*** Source material ***
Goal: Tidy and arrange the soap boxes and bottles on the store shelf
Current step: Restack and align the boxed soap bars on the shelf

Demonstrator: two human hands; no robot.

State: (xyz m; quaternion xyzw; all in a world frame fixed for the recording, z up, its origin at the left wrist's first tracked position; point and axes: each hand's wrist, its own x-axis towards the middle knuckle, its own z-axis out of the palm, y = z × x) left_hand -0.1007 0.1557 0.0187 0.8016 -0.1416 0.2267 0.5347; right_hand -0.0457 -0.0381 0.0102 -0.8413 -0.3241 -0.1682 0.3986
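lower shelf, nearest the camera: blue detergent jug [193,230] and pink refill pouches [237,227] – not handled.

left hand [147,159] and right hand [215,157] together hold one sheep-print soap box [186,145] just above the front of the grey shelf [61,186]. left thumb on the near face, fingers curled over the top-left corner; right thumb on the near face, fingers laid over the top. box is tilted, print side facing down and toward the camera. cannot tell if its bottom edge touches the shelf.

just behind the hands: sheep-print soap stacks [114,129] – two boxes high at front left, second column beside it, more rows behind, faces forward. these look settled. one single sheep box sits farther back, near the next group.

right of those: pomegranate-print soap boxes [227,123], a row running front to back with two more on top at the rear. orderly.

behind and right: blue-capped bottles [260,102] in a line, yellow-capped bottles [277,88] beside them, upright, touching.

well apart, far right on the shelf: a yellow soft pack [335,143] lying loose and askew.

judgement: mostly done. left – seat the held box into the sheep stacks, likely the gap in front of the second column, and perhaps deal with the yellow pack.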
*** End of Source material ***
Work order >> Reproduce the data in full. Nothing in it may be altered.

Solution >>
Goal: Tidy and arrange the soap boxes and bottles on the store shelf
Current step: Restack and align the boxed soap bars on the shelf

Demonstrator: two human hands; no robot.

State: (xyz m; quaternion xyzw; all in a world frame fixed for the recording, z up, its origin at the left wrist's first tracked position; point and axes: each hand's wrist, its own x-axis towards the middle knuckle, its own z-axis out of the palm, y = z × x) left_hand -0.1007 0.1557 0.0187 0.8016 -0.1416 0.2267 0.5347; right_hand -0.0457 -0.0381 0.0102 -0.8413 -0.3241 -0.1682 0.3986
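lower shelf, nearest the camera: blue detergent jug [193,230] and pink refill pouches [237,227] – not handled.

left hand [147,159] and right hand [215,157] together hold one sheep-print soap box [186,145] just above the front of the grey shelf [61,186]. left thumb on the near face, fingers curled over the top-left corner; right thumb on the near face, fingers laid over the top. box is tilted, print side facing down and toward the camera. cannot tell if its bottom edge touches the shelf.

just behind the hands: sheep-print soap stacks [114,129] – two boxes high at front left, second column beside it, more rows behind, faces forward. these look settled. one single sheep box sits farther back, near the next group.

right of those: pomegranate-print soap boxes [227,123], a row running front to back with two more on top at the rear. orderly.

behind and right: blue-capped bottles [260,102] in a line, yellow-capped bottles [277,88] beside them, upright, touching.

well apart, far right on the shelf: a yellow soft pack [335,143] lying loose and askew.

judgement: mostly done. left – seat the held box into the sheep stacks, likely the gap in front of the second column, and perhaps deal with the yellow pack.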

This output has been given in full.